Ia melihat kondisi ekonomi saat ini telah mengalami transformasi. Meski banyaknya pemutusan hubungan kerja (PHK) di suatu sektor, tapi banyak juga lowongan kerja terbuka di sektor lainnya.
“Menurut statistik, 11 juta lebih dalam kurun waktu tiga tahun terakhir angkatan kerja baru atau lapangan kerja baru terbuka, tapi ada PHK. Jadi ini semuanya harus dilihat secara keseluruhan,” ujarnya.
Kepala Badan Pusat Statistik (BPS), Amalia Adininggar Widyasanti, sebelumnya merilis jumlah penduduk kelas menengah di Indonesia yang mengalami penurunan signifikan dalam beberapa tahun terakhir.
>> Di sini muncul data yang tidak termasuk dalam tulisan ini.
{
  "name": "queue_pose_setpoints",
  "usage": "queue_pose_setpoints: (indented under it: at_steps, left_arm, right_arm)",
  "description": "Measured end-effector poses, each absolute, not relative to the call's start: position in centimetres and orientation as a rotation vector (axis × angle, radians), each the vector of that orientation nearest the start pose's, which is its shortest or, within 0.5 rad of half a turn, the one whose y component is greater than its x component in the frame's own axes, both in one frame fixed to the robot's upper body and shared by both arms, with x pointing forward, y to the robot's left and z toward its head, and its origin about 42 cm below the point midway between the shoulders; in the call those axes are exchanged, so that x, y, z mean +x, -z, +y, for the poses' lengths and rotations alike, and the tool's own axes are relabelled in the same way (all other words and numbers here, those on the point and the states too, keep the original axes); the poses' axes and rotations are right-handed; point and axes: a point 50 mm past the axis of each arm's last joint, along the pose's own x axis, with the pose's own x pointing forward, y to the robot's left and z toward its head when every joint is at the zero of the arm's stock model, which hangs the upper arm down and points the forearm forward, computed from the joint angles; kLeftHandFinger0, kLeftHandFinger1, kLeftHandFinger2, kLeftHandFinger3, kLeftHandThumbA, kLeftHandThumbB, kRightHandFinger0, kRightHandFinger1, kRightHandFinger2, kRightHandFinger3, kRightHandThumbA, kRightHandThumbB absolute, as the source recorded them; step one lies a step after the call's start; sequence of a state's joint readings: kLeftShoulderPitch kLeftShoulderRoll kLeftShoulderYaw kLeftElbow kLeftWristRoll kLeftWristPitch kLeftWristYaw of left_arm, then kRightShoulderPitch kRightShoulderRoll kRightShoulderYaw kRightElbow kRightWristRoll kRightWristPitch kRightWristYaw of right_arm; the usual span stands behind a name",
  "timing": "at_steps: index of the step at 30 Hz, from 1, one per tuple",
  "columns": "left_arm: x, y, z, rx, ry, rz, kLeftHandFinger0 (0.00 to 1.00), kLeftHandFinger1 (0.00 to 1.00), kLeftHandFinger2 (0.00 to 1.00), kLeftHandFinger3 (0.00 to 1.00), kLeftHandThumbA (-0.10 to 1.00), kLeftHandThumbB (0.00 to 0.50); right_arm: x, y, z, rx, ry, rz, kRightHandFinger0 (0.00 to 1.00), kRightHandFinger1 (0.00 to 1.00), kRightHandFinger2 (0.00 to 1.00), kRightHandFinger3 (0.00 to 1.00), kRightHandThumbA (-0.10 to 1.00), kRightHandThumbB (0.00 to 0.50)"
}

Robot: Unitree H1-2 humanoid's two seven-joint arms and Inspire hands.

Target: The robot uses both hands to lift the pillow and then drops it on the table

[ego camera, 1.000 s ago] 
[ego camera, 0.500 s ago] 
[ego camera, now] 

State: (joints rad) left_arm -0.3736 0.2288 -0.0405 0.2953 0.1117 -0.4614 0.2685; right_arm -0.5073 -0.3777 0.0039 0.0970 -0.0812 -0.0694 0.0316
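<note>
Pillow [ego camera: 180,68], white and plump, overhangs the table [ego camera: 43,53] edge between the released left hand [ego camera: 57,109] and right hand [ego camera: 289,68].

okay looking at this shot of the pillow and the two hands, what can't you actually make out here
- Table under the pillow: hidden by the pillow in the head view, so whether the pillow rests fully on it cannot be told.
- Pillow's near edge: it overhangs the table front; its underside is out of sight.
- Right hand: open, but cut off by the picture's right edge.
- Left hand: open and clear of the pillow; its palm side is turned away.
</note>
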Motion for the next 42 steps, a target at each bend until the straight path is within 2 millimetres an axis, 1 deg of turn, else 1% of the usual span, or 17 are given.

Pada 2019, tercatat ada 57,33 juta orang yang tergolong kelas menengah.
Namun, jumlah tersebut menyusut menjadi 47,85 juta orang pada 2024. Dengan demikian, sekitar 9,48 juta orang keluar dari kategori kelas menengah dan jatuh ke kelompok pendapatan yang lebih rendah.
Amalia Adininggar Widyasanti menyebut penurunan jumlah penduduk kelas menengah sebagai dampak jangka panjang atau scarring effect dari pandemi Covid-19. “Pada 2021, jumlah kelas menengah mencapai 53,83 juta orang dengan proporsi 19,82 persen. Sementara pada 2024, jumlahnya turun menjadi 47,85 juta dengan proporsi 17,13 persen,” kata Amalia dalam rapat kerja dengan Komisi XI DPR RI di Kompleks Parlemen, Jakarta Pusat, Rabu, 28 Agustus 2024, lalu.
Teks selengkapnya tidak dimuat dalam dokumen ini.